You’re overcomplicating it by treating the 4th dimension as time. In a tesseract puzzle, the 4th dimension is just another spatial direction. The ant simply walks across adjacent cubic cells on the hypersurface, much like walking across faces of an ordinary cube. The problem reduces to finding a path through the adjacency graph of the 8 cells.

[–] FiniteBanjo@feddit.online -1 points 4 days ago* (last edited 4 days ago) (1 children)

Your lack of understanding of movement as a combination of vectors makes me think you're talking out your ass.

This is linear algebra. The solution can be written as a matrix of 4th dimensional space. Its all vectors.

[–] Slashme@lemmy.world 1 points 3 days ago (1 children)

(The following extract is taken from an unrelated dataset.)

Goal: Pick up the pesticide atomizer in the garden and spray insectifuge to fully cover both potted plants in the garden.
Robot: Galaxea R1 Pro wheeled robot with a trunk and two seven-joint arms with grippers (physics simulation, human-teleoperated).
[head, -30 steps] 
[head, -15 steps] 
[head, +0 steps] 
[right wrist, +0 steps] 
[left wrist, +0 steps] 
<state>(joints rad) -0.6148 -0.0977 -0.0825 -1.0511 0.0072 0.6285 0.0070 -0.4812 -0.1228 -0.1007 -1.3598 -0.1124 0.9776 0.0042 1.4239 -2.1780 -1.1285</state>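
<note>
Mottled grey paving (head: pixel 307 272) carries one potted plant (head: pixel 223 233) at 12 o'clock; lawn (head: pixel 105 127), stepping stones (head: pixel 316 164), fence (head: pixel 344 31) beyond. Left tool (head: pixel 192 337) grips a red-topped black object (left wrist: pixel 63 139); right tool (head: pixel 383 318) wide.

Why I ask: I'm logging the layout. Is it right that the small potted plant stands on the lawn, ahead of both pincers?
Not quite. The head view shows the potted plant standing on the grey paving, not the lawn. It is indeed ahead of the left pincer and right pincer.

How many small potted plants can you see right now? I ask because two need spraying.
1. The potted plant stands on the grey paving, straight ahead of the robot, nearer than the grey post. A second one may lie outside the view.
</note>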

And despite your confidence, your answer is wrong. You're talking about a 3-cube embedded in 4-space instead of a 4-cube, which is why you only see 6 faces, whereas a 4-cube (a tesseract) has 24 faces.

[–] FiniteBanjo@feddit.online -1 points 3 days ago* (last edited 3 days ago)

Real life cubes are 4 dimensional.

The 4th dimension is time.

How you define the 4th dimension changes the question and I leveraged that to get an easy solution.